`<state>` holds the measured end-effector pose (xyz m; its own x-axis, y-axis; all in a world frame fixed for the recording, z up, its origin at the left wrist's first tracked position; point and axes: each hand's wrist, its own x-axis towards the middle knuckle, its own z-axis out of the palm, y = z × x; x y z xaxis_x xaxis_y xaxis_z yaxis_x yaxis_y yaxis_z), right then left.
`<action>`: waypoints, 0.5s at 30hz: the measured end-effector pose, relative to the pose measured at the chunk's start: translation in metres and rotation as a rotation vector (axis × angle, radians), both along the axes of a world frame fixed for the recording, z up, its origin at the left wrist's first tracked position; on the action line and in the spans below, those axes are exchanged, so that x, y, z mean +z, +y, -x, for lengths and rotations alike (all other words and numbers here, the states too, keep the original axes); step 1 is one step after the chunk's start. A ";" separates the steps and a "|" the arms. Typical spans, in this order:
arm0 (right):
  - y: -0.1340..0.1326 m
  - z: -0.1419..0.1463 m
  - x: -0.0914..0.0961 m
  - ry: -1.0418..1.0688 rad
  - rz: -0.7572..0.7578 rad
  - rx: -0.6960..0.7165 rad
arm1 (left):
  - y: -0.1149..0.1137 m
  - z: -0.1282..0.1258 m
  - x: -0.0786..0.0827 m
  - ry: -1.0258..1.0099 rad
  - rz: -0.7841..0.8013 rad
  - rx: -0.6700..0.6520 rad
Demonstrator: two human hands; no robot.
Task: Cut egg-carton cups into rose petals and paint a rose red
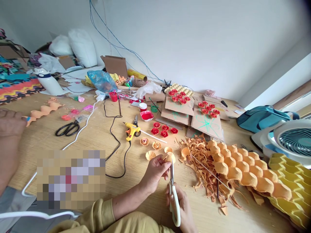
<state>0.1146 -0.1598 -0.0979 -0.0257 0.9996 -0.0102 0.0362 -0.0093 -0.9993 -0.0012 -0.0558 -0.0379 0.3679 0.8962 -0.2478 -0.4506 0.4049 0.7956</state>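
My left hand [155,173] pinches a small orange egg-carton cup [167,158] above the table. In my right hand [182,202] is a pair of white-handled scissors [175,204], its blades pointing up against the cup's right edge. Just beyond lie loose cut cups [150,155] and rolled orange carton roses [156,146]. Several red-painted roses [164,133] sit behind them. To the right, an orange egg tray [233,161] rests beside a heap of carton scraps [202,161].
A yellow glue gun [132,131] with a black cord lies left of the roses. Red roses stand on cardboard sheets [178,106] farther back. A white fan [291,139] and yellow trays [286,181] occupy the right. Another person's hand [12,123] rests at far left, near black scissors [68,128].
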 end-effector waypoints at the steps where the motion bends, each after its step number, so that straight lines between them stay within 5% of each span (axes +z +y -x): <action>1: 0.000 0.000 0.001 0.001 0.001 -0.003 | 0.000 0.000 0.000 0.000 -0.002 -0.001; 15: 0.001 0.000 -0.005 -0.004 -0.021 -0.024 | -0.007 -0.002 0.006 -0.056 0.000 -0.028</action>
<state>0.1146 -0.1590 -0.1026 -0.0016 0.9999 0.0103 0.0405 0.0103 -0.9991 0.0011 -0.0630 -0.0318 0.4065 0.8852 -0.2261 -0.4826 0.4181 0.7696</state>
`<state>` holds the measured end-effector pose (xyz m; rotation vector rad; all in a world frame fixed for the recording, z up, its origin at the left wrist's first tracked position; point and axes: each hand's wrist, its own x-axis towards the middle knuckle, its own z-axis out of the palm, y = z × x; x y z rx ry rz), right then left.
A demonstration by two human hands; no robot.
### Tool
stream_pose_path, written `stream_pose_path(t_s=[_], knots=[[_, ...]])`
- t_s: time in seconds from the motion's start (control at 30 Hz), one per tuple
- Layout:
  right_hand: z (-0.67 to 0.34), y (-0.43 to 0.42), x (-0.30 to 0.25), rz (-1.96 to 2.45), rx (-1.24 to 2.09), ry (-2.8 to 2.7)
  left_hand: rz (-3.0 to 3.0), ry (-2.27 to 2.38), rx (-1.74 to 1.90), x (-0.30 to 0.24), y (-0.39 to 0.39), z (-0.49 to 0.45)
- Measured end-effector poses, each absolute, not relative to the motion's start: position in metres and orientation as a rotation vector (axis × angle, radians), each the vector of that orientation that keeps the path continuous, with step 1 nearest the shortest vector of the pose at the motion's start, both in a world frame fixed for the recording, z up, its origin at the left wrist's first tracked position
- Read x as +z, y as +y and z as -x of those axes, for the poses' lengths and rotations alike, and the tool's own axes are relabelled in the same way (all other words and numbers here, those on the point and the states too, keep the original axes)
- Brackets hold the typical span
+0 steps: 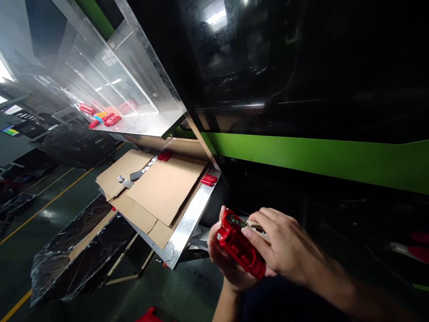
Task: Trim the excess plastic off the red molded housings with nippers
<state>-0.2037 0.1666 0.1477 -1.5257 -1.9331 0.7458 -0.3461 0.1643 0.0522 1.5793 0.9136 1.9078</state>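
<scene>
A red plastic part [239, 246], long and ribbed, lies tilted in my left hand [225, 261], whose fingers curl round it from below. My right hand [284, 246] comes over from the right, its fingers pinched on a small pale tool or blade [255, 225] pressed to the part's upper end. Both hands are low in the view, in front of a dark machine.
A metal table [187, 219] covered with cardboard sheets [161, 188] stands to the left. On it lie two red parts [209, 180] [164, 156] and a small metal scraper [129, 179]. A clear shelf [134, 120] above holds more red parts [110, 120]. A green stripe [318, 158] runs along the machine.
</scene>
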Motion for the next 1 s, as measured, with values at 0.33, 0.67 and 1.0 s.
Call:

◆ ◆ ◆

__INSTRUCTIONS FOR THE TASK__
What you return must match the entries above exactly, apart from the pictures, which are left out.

__ANSWER SECTION__
`<state>` holds the measured end-effector pose (xyz m; its own x-axis, y-axis; all in a world frame fixed for the recording, z up, its origin at the left wrist's first tracked position; point and axes: each hand's wrist, its own x-axis towards the middle knuckle, its own z-axis out of the palm, y = z × x; x y z xaxis_x xaxis_y xaxis_z yaxis_x yaxis_y yaxis_z), right then left.
`<action>`: waypoints, 0.5s at 30hz: the measured end-effector pose, relative to the pose measured at the chunk's start: translation in metres and rotation as a rotation vector (axis × angle, radians), both along the axes of a world frame fixed for the recording, z up, its origin at the left wrist's first tracked position; on the action line and in the spans below, those axes are exchanged, so that x, y, z mean +z, +y, -x, for lengths and rotations alike (all other words and numbers here, the states too, keep the original axes); step 1 is one step after the chunk's start. A ";" separates the steps and a "|" the arms. Typical spans, in this order:
arm0 (right):
  - y: -0.1340..0.1326 m
  - z: -0.1419..0.1463 m
  - x: -0.0914..0.0961 m
  - ry: -1.0418..1.0688 rad
  - rz: -0.7572..0.7578 rad
  - rx: -0.6960..0.7165 rad
arm1 (left):
  - y: -0.1149..0.1137 m
  - z: -0.1282..0.1258 m
  - x: -0.0786..0.0827 m
  - ry: -1.0258..1.0099 rad
  - rz: -0.7841..0.8013 rad
  - rx: -0.6700..0.6520 rad
Demonstrator: two human hands; no robot.
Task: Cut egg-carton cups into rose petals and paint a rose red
<state>0.1146 -0.1598 -0.0979 -0.0257 0.9996 -0.0102 0.0362 -0.0093 -0.9993 -0.0012 -0.0558 -0.0379 0.3679 0.8962 -0.2478 -0.4506 0.4049 0.7956</state>
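My left hand [155,173] pinches a small orange egg-carton cup [167,158] above the table. In my right hand [182,202] is a pair of white-handled scissors [175,204], its blades pointing up against the cup's right edge. Just beyond lie loose cut cups [150,155] and rolled orange carton roses [156,146]. Several red-painted roses [164,133] sit behind them. To the right, an orange egg tray [233,161] rests beside a heap of carton scraps [202,161].
A yellow glue gun [132,131] with a black cord lies left of the roses. Red roses stand on cardboard sheets [178,106] farther back. A white fan [291,139] and yellow trays [286,181] occupy the right. Another person's hand [12,123] rests at far left, near black scissors [68,128].
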 end-effector waypoints at the steps where the motion bends, each after its step number, so that straight lines between them stay within 5% of each span (axes +z +y -x): <action>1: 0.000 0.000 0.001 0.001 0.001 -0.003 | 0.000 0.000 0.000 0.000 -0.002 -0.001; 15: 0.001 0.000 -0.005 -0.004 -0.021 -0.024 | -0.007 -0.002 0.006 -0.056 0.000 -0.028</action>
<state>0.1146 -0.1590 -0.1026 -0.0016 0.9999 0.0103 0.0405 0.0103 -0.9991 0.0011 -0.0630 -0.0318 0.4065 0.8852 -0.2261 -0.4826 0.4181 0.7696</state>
`<state>` holds the measured end-effector pose (xyz m; rotation vector rad; all in a world frame fixed for the recording, z up, its origin at the left wrist's first tracked position; point and axes: each hand's wrist, its own x-axis towards the middle knuckle, its own z-axis out of the palm, y = z × x; x y z rx ry rz), right then left.
A demonstration by two human hands; no robot.
### Tool
stream_pose_path, written `stream_pose_path(t_s=[_], knots=[[_, ...]])`
- t_s: time in seconds from the motion's start (control at 30 Hz), one per tuple
- Layout:
  right_hand: z (-0.67 to 0.34), y (-0.43 to 0.42), x (-0.30 to 0.25), rz (-1.96 to 2.45), rx (-1.24 to 2.09), ry (-2.8 to 2.7)
  left_hand: rz (-3.0 to 3.0), ry (-2.27 to 2.38), rx (-1.74 to 1.90), x (-0.30 to 0.24), y (-0.39 to 0.39), z (-0.49 to 0.45)
- Measured end-effector poses, each absolute, not relative to the motion's start: position in metres and orientation as a rotation vector (axis × angle, radians), each the vector of that orientation that keeps the path continuous, with step 1 nearest the shortest vector of the pose at the motion's start, both in a world frame fixed for the recording, z up, its origin at the left wrist's first tracked position
- Read x as +z, y as +y and z as -x of those axes, for the poses' lengths and rotations alike, and the tool's own axes are relabelled in the same way (all other words and numbers here, those on the point and the states too, keep the original axes)
- Brackets hold the typical span
+0 steps: 
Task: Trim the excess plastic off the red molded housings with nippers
<state>-0.2037 0.1666 0.1477 -1.5257 -1.9331 0.7458 -0.3461 0.1643 0.0522 1.5793 0.9136 1.9078</state>
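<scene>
A red plastic part [239, 246], long and ribbed, lies tilted in my left hand [225, 261], whose fingers curl round it from below. My right hand [284, 246] comes over from the right, its fingers pinched on a small pale tool or blade [255, 225] pressed to the part's upper end. Both hands are low in the view, in front of a dark machine.
A metal table [187, 219] covered with cardboard sheets [161, 188] stands to the left. On it lie two red parts [209, 180] [164, 156] and a small metal scraper [129, 179]. A clear shelf [134, 120] above holds more red parts [110, 120]. A green stripe [318, 158] runs along the machine.
</scene>
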Motion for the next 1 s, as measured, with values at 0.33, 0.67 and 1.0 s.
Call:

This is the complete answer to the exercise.